Este inusual nivel de interés expone una profunda desconexión entre la ciudadanía y los partidos políticos tradicionales.
La legislación chilena permite que cualquier ciudadano mayor de 35 años se registre como aspirante a la presidencia, sin necesidad de afiliación política.
Esto ha dado paso a una explosión de candidatos provenientes de diversos orígenes, desde profesionales y empleados, hasta trabajadores independientes e incluso un par de tarotistas.

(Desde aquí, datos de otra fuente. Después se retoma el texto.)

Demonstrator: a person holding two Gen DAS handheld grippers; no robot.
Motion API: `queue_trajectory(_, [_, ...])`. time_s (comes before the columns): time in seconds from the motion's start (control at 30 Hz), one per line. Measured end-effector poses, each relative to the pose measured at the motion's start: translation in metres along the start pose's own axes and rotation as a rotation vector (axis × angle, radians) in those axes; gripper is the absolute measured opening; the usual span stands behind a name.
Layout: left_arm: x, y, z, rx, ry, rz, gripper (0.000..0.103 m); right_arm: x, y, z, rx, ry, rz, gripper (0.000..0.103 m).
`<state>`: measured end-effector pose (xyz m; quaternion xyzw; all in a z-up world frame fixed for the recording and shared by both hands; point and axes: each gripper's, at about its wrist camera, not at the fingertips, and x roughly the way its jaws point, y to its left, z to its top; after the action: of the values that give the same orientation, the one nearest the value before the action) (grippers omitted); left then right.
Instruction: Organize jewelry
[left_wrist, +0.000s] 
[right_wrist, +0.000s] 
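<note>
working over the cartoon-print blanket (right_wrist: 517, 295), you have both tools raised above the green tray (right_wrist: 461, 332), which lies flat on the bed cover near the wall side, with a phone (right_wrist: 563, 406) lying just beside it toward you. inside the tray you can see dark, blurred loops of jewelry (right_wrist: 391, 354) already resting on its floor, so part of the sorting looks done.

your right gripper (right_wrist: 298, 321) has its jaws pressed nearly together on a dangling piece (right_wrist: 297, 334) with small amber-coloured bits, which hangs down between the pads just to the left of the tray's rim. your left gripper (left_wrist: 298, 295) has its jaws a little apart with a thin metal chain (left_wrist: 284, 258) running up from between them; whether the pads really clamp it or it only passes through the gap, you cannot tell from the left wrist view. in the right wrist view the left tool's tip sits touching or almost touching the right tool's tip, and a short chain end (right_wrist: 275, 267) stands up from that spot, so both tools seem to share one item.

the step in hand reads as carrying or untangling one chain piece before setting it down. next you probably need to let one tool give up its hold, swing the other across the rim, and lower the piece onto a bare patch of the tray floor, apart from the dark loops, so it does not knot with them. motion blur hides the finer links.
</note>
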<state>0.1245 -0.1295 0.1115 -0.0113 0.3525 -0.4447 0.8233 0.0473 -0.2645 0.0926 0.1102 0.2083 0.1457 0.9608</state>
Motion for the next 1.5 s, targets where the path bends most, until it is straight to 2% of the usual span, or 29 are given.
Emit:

La académica Nerea Palma, de la Red de Politólogas, señala que este fenómeno refleja una «desconexión entre los partidos y la ciudadanía, lo que se traduce en desconfianza y lejanía».
De hecho, en la reciente Convención Constitucional, las listas independientes tuvieron resultados relevantes, mostrando el deseo de la gente de buscar alternativas fuera del establishment político.
Sin embargo, los analistas advierten que conseguir las 35,361 firmas requeridas para confirmar la participación será un reto difícil de superar para la gran mayoría de estos aspirantes independientes.
En 2021, solo dos de los 31 inscritos lograron este umbral.Mientras los partidos políticos ya han anunciado 14 candidatos para las primarias de junio, esta eclosión de candidaturas independientes promete sacudir el panorama electoral chileno.
Será clave observar si algunos de estos aspirantes logran canalizar el descontento ciudadano y convertirse en alternativas viables frente a las opciones tradicionales.